WORK INSTRUCTION: Transcription, pictures excluded: write out the data below exactly.

+-------+

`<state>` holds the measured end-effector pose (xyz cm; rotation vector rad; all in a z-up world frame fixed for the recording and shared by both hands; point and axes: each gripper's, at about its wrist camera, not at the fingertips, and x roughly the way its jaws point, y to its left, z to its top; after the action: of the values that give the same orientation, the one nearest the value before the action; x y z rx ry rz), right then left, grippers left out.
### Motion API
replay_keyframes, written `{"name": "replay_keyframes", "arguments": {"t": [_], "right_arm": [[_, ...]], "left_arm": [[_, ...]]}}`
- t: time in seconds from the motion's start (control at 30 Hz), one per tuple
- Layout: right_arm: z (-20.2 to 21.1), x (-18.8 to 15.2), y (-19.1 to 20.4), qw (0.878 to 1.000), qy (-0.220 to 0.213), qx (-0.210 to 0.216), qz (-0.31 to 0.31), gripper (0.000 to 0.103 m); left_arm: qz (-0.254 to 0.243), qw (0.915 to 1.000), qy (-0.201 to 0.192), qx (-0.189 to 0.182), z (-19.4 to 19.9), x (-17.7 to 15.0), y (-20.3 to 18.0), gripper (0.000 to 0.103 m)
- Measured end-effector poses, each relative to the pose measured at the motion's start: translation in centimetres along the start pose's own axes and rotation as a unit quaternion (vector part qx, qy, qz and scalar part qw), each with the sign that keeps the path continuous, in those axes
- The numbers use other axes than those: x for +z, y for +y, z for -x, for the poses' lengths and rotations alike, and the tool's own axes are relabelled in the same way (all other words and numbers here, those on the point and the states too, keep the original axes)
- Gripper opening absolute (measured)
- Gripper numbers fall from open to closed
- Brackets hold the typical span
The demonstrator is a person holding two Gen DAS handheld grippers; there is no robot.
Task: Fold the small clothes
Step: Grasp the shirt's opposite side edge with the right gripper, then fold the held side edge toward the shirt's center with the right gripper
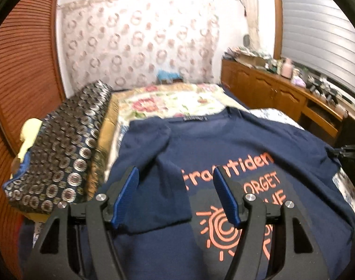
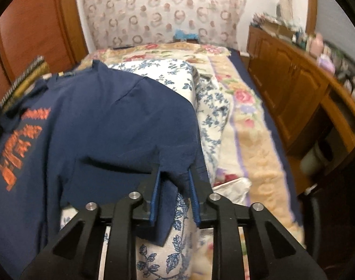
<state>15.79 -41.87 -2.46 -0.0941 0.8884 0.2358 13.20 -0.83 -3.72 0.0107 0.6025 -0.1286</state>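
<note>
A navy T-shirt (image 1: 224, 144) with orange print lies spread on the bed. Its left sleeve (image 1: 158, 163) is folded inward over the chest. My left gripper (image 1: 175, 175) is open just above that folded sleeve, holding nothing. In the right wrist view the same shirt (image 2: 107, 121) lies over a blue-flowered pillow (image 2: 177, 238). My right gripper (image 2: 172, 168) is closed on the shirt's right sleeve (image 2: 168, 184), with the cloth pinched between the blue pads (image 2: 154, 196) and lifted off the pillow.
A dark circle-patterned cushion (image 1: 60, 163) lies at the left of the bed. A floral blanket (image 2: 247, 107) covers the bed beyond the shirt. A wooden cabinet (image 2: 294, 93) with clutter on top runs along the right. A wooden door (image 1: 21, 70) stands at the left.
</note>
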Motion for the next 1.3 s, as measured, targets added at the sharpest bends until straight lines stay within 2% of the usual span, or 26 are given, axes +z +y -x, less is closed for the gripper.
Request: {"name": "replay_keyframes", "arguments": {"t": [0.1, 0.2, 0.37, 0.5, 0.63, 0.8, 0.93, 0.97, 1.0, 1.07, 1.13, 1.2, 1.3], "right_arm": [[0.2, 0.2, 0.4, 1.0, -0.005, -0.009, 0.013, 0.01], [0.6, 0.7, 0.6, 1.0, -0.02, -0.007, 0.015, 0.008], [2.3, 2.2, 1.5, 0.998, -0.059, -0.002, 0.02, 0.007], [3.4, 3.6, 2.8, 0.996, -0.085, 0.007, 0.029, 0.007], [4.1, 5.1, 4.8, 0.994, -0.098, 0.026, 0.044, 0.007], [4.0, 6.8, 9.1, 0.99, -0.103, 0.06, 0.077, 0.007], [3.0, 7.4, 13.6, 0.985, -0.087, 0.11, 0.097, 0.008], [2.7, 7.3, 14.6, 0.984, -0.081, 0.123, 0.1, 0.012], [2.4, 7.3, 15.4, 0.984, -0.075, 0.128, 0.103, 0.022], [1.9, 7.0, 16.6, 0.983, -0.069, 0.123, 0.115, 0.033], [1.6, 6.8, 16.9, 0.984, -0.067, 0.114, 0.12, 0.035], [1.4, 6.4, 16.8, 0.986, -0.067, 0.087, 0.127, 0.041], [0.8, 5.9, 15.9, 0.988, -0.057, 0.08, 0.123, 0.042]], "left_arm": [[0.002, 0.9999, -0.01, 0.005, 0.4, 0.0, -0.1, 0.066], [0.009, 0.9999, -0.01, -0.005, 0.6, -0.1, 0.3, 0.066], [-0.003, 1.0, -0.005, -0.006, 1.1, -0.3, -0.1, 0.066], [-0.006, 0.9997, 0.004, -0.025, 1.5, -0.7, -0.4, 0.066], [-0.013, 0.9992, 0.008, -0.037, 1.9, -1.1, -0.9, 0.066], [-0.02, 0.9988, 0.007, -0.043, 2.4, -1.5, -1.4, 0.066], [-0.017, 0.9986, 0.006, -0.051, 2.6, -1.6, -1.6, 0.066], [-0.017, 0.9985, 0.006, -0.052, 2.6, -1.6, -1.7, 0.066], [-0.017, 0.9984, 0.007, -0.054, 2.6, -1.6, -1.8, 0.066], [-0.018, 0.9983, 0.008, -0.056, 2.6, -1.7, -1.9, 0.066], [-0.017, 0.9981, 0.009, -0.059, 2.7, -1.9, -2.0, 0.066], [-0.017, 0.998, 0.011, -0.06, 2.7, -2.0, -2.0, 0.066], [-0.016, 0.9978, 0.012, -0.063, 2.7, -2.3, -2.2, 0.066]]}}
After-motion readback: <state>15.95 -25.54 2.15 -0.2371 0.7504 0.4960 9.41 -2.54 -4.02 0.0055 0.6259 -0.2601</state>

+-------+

RESPONSE:
`<state>` holds the measured end-effector pose (xyz cm; rotation vector rad; all in a z-up world frame fixed for the recording and shared by both hands; point and axes: each gripper's, at about its wrist camera, not at the fingertips, and x roughly the way its jaws point, y to its left, z to its top; after the action: of the values that give the same orientation, the one nearest the value before the action; x y z rx ry rz), right then left, grippers left out.
### Motion API
replay_keyframes, written `{"name": "replay_keyframes", "arguments": {"t": [_], "right_arm": [[_, ...]], "left_arm": [[_, ...]]}}`
- t: time in seconds from the motion's start (control at 30 Hz), one per tuple
- Layout: right_arm: z (-20.2 to 21.1), x (-18.8 to 15.2), y (-19.1 to 20.4), qw (0.878 to 1.000), qy (-0.220 to 0.213), qx (-0.210 to 0.216), qz (-0.31 to 0.31), gripper (0.000 to 0.103 m); left_arm: qz (-0.254 to 0.243), qw (0.915 to 1.000), qy (-0.201 to 0.192), qx (-0.189 to 0.182), z (-19.4 to 19.9), x (-17.7 to 15.0), y (-20.3 to 18.0), gripper (0.000 to 0.103 m)
- Measured end-effector poses, each relative to the pose measured at the motion's start: translation in centimetres along the start pose's own axes and rotation as a unit quaternion (vector part qx, qy, qz and scalar part qw), each with the sign that keeps the path continuous, in those axes
- The numbers use other axes than those: x for +z, y for +y, z for -x, for the poses' lengths and rotations alike, and the tool's own axes are relabelled in the same way (all other words and numbers here, those on the point and the states too, keep the original axes)
- Gripper opening absolute (measured)
- Gripper numbers fall from open to closed
- Brackets hold the typical span
The demonstrator is a person holding two Gen DAS handheld grippers; there is no robot.
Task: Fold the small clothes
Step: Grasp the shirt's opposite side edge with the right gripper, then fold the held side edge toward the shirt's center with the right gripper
<state>15.79 -41.87 -2.46 -0.0941 0.8884 0.2358 13.20 -0.83 -3.72 0.0107 0.6025 -0.1286</state>
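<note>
A navy T-shirt (image 1: 224, 144) with orange print lies spread on the bed. Its left sleeve (image 1: 158, 163) is folded inward over the chest. My left gripper (image 1: 175, 175) is open just above that folded sleeve, holding nothing. In the right wrist view the same shirt (image 2: 107, 121) lies over a blue-flowered pillow (image 2: 177, 238). My right gripper (image 2: 172, 168) is closed on the shirt's right sleeve (image 2: 168, 184), with the cloth pinched between the blue pads (image 2: 154, 196) and lifted off the pillow.
A dark circle-patterned cushion (image 1: 60, 163) lies at the left of the bed. A floral blanket (image 2: 247, 107) covers the bed beyond the shirt. A wooden cabinet (image 2: 294, 93) with clutter on top runs along the right. A wooden door (image 1: 21, 70) stands at the left.
</note>
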Motion for the next 1.3 s, as measured, targets added at the sharpest bends until straight lines stay within 2% of the usual span, or 26 are given, axes +z +y -x, less is closed for the gripper.
Request: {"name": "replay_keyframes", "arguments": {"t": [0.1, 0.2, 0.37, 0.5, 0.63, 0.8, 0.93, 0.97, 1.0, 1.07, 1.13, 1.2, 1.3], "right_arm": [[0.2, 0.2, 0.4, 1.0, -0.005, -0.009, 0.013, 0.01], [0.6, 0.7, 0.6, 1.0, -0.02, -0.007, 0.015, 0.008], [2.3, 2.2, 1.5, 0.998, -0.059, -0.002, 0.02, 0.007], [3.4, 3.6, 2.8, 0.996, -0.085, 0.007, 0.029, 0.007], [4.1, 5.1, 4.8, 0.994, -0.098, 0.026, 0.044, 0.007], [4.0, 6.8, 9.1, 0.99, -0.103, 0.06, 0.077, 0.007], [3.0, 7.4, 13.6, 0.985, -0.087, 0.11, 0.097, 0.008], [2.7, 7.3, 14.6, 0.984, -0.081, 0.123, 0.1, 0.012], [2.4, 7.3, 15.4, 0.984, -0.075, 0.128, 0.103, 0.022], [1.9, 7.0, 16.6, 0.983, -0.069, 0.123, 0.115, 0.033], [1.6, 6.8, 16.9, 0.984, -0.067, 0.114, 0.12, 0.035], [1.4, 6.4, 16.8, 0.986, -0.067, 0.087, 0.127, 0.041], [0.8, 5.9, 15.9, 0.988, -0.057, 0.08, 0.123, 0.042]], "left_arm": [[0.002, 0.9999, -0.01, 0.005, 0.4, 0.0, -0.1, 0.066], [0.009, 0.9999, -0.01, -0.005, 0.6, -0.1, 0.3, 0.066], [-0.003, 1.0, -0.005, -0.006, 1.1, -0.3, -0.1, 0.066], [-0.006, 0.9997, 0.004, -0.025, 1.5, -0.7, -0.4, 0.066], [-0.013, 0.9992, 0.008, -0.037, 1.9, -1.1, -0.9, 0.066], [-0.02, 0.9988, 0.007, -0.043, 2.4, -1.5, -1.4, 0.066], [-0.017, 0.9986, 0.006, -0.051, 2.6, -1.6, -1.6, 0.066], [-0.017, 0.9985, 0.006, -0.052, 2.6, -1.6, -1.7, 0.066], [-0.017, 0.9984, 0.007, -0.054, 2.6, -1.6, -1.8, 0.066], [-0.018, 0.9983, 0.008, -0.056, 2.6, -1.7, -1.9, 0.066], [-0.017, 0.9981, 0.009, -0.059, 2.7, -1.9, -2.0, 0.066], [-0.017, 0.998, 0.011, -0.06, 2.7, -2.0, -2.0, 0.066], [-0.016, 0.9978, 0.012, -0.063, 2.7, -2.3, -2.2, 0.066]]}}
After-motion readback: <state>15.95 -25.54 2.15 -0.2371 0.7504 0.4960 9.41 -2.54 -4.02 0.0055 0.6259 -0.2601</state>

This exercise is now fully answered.